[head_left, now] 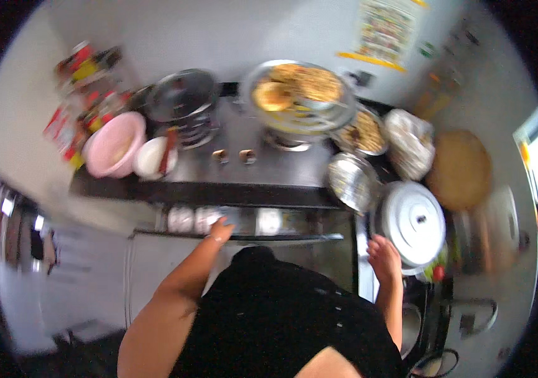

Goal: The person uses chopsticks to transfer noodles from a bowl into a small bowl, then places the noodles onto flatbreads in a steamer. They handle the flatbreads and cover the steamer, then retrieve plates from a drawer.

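My left hand point(220, 229) reaches over the front edge of a pulled-out drawer point(294, 238) below the counter. Its fingers stretch forward, blurred, beside white bowls point(182, 220) lying in the drawer; I see nothing held. Another round white dish point(269, 221) sits farther right in the same drawer. My right hand point(384, 253) hovers by the near left side of a big pot with a pale lid point(415, 220). Its fingers look bent, but blur hides whether they touch anything.
A stove point(243, 167) carries a dark pan point(184, 94) and a large tray of flatbreads point(303, 85). A pink basin point(114, 145) and white bowl point(149, 157) stand left. Rightward are a metal lid point(351, 181), a plastic bag point(410, 145) and a round board point(461, 170).
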Demonstrator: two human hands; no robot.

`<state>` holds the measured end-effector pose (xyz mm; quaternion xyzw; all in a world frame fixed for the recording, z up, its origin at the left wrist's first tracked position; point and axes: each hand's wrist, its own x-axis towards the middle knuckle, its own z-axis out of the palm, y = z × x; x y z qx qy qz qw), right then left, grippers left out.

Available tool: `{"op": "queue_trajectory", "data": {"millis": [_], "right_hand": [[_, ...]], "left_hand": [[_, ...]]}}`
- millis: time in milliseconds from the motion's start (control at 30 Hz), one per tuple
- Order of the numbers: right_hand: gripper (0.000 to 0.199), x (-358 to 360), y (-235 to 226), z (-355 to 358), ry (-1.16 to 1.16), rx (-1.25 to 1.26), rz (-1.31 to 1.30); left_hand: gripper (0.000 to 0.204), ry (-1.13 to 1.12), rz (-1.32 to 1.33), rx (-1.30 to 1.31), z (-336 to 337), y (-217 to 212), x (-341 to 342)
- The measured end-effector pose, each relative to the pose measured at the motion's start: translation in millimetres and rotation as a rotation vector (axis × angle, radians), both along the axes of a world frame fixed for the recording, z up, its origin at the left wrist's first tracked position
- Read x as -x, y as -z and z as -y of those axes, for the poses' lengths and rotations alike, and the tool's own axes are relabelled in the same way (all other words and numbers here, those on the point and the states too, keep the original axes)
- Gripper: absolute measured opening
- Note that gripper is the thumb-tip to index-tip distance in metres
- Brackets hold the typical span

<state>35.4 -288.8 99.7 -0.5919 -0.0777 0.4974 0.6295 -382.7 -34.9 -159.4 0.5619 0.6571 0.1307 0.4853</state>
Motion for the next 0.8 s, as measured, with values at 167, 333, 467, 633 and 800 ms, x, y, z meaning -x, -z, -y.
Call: {"op": "queue_trajectory", "data": {"millis": [167, 333, 467, 633, 800], "right_hand": [[0.023, -55.6, -10.5, -16.4, 0.187, 0.081, 0.323], [0.031, -118.6, -10.2, -29.0, 0.169, 0.619, 1.472], [0.039, -142.0, -4.5, -34.4, 0.171, 0.849, 1.716], [0.029, -168.6, 2.3, -49.0, -0.04, 1.097, 1.564], [0.03, -178.3, 0.7, -52.8, -0.016, 1.19, 1.623]], "left_hand": [[0.056, 0.013, 0.128, 0.156, 5.1, -42.8, -7.7], [0.056, 0.143, 0.142, 0.209, -17.6, -13.1, 19.7], [0.055, 0.3, 0.006, 0.013, -41.7, -5.0, 30.9], [0.045, 0.51, -0.122, -0.144, -67.9, -16.5, 42.2], [0.041, 0.297, -0.074, 0.04, -66.6, -19.7, 37.0]]}}
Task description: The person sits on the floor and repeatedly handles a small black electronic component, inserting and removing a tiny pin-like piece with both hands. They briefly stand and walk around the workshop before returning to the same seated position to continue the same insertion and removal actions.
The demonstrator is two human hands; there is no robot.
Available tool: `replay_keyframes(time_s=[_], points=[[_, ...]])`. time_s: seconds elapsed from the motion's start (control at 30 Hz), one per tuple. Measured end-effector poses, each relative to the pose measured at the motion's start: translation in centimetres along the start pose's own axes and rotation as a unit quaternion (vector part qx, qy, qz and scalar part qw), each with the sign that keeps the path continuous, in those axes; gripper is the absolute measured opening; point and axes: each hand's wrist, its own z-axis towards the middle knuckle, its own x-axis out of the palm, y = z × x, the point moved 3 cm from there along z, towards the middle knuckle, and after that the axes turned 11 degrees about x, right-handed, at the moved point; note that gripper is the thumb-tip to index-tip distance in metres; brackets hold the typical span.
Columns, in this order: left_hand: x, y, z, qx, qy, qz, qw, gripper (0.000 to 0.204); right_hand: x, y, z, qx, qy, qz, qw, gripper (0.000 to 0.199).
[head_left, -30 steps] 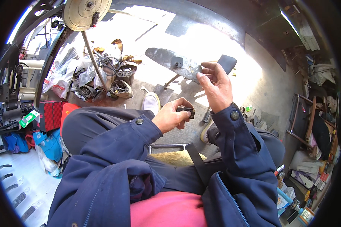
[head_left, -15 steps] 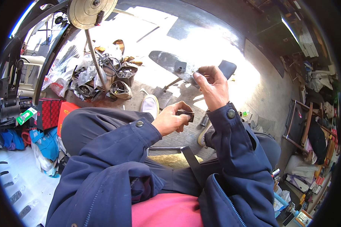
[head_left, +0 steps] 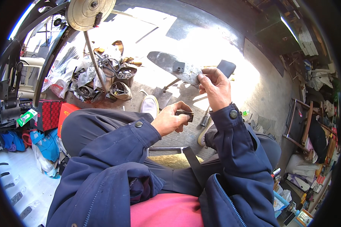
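Counted in view: two hands, the left hand (head_left: 170, 122) and the right hand (head_left: 217, 87). One flat grey metal plate (head_left: 174, 66), one small dark block (head_left: 184, 114), two white shoes (head_left: 150, 104), one round metal disc (head_left: 90, 11), one red chequered box (head_left: 49, 114), one wooden chair frame (head_left: 303, 125).

Navy sleeves (head_left: 113, 151), pink shirt (head_left: 166, 212), red-black checked box (head_left: 49, 113).

Ahead of my right hand (head_left: 215, 87), beyond the metal blade (head_left: 174, 67) it grips, sunlit floor lies open. Left of my left hand (head_left: 170, 121), a white shoe (head_left: 149, 104) and heaped scrap parts (head_left: 102, 81) block passage; my knees crowd below.
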Motion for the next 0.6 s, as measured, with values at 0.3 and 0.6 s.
replay_keyframes(time_s=[0.3,0.6], points=[[-0.1,-0.1,0.1,0.000,0.009,-0.008,1.000,0.028,-1.6,-0.3,-0.7,0.025,0.031,0.048,0.998,0.020],[0.3,0.0,0.5,-0.014,0.022,-0.034,0.999,0.028,-3.3,-2.3,-4.1,0.124,0.081,0.072,0.986,0.016]])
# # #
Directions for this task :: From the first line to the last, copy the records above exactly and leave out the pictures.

Task solution ::
[head_left, now] 

Goal: The person uses chopsticks to transfer noodles from a bowl into a small bowl, then places the noodles onto flatbreads in a steamer. They handle the flatbreads and cover the steamer, then retrieve plates from a drawer.

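My left hand point(220, 229) reaches over the front edge of a pulled-out drawer point(294, 238) below the counter. Its fingers stretch forward, blurred, beside white bowls point(182, 220) lying in the drawer; I see nothing held. Another round white dish point(269, 221) sits farther right in the same drawer. My right hand point(384, 253) hovers by the near left side of a big pot with a pale lid point(415, 220). Its fingers look bent, but blur hides whether they touch anything.
A stove point(243, 167) carries a dark pan point(184, 94) and a large tray of flatbreads point(303, 85). A pink basin point(114, 145) and white bowl point(149, 157) stand left. Rightward are a metal lid point(351, 181), a plastic bag point(410, 145) and a round board point(461, 170).
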Demonstrator: two human hands; no robot.

`<state>` holds the measured end-effector pose (xyz mm; quaternion xyzw; all in a world frame fixed for the recording, z up, its origin at the left wrist's first tracked position; point and axes: each hand's wrist, its own x-axis towards the middle knuckle, its own z-axis out of the palm, y = z × x; x y z qx qy qz qw), right then left, grippers left out.

Available tool: `{"op": "queue_trajectory", "data": {"millis": [_], "right_hand": [[_, ...]], "left_hand": [[_, ...]]}}`
- millis: time in milliseconds from the motion's start (control at 30 Hz), one per tuple
- Order of the numbers: right_hand: gripper (0.000 to 0.199), x (-358 to 360), y (-235 to 226), z (-355 to 358), ry (-1.16 to 1.16), rx (-1.25 to 1.26), rz (-1.31 to 1.30); left_hand: gripper (0.000 to 0.204), ry (-1.13 to 1.12), rz (-1.32 to 1.33), rx (-1.30 to 1.31), z (-336 to 337), y (-217 to 212), x (-341 to 342)
- The measured end-effector pose, each relative to the pose measured at the motion's start: translation in millimetres and rotation as a rotation vector (axis × angle, radians), both along the axes of a world frame fixed for the recording, z up, its origin at the left wrist's first tracked position
- Read x as -x, y as -z and z as -y of those axes, for the poses' lengths and rotations alike, and the tool's own axes are relabelled in the same way (all other words and numbers here, those on the point and the states too, keep the original axes)
- Gripper: absolute measured opening
- Note that gripper is the thumb-tip to index-tip distance in metres
- Brackets hold the typical span

<state>35.4 -288.8 99.7 -0.5919 -0.0777 0.4974 0.6295 -382.7 -34.9 -159.4 0.5619 0.6571 0.1307 0.4853</state>
Motion for the next 0.8 s, as measured, with values at 167, 333, 467, 633 and 800 ms, x, y, z meaning -x, -z, -y.
Call: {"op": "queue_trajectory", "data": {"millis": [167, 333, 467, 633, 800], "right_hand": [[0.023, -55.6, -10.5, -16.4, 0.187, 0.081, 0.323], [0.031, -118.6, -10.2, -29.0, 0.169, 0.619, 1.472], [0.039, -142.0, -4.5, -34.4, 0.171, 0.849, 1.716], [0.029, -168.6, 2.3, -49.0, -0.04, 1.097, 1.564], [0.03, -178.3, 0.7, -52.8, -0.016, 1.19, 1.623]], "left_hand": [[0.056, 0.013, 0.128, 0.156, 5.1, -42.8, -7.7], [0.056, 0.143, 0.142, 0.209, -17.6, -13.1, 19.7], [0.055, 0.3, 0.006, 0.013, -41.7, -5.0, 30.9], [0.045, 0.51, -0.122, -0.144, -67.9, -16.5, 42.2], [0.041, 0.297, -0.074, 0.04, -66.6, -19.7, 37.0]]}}
Task description: The person sits on the floor and repeatedly handles a small black electronic component, inserting and removing a tiny pin-like piece with both hands. They briefly stand and walk around the workshop before returning to the same seated position to continue the same insertion and removal actions.
The demonstrator is two human hands; there is no robot.
Available tool: `replay_keyframes(time_s=[_], points=[[_, ...]])`. time_s: seconds elapsed from the motion's start (control at 30 Hz), one per tuple. Measured end-effector poses, each relative to the pose measured at the motion's start: translation in centimetres along the start pose's own axes and rotation as a unit quaternion (vector part qx, qy, qz and scalar part qw), each with the sign that keeps the path continuous, in those axes; gripper is the absolute measured opening; point and axes: each hand's wrist, its own z-axis towards the middle knuckle, its own x-axis out of the palm, y = z × x, the point moved 3 cm from there along z, towards the middle knuckle, and after that the axes turned 11 degrees about x, right-handed, at the moved point; note that gripper is the thumb-tip to index-tip distance in metres; brackets hold the typical span.
Columns, in this order: left_hand: x, y, z, qx, qy, qz, qw, gripper (0.000 to 0.204); right_hand: x, y, z, qx, qy, qz, qw, gripper (0.000 to 0.199).
[head_left, -30 steps] 
[head_left, -15 steps] 
[head_left, +0 steps] 
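Counted in view: two hands, the left hand (head_left: 170, 122) and the right hand (head_left: 217, 87). One flat grey metal plate (head_left: 174, 66), one small dark block (head_left: 184, 114), two white shoes (head_left: 150, 104), one round metal disc (head_left: 90, 11), one red chequered box (head_left: 49, 114), one wooden chair frame (head_left: 303, 125).

Navy sleeves (head_left: 113, 151), pink shirt (head_left: 166, 212), red-black checked box (head_left: 49, 113).

Ahead of my right hand (head_left: 215, 87), beyond the metal blade (head_left: 174, 67) it grips, sunlit floor lies open. Left of my left hand (head_left: 170, 121), a white shoe (head_left: 149, 104) and heaped scrap parts (head_left: 102, 81) block passage; my knees crowd below.
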Motion for the next 0.6 s, as measured, with values at 0.3 and 0.6 s.
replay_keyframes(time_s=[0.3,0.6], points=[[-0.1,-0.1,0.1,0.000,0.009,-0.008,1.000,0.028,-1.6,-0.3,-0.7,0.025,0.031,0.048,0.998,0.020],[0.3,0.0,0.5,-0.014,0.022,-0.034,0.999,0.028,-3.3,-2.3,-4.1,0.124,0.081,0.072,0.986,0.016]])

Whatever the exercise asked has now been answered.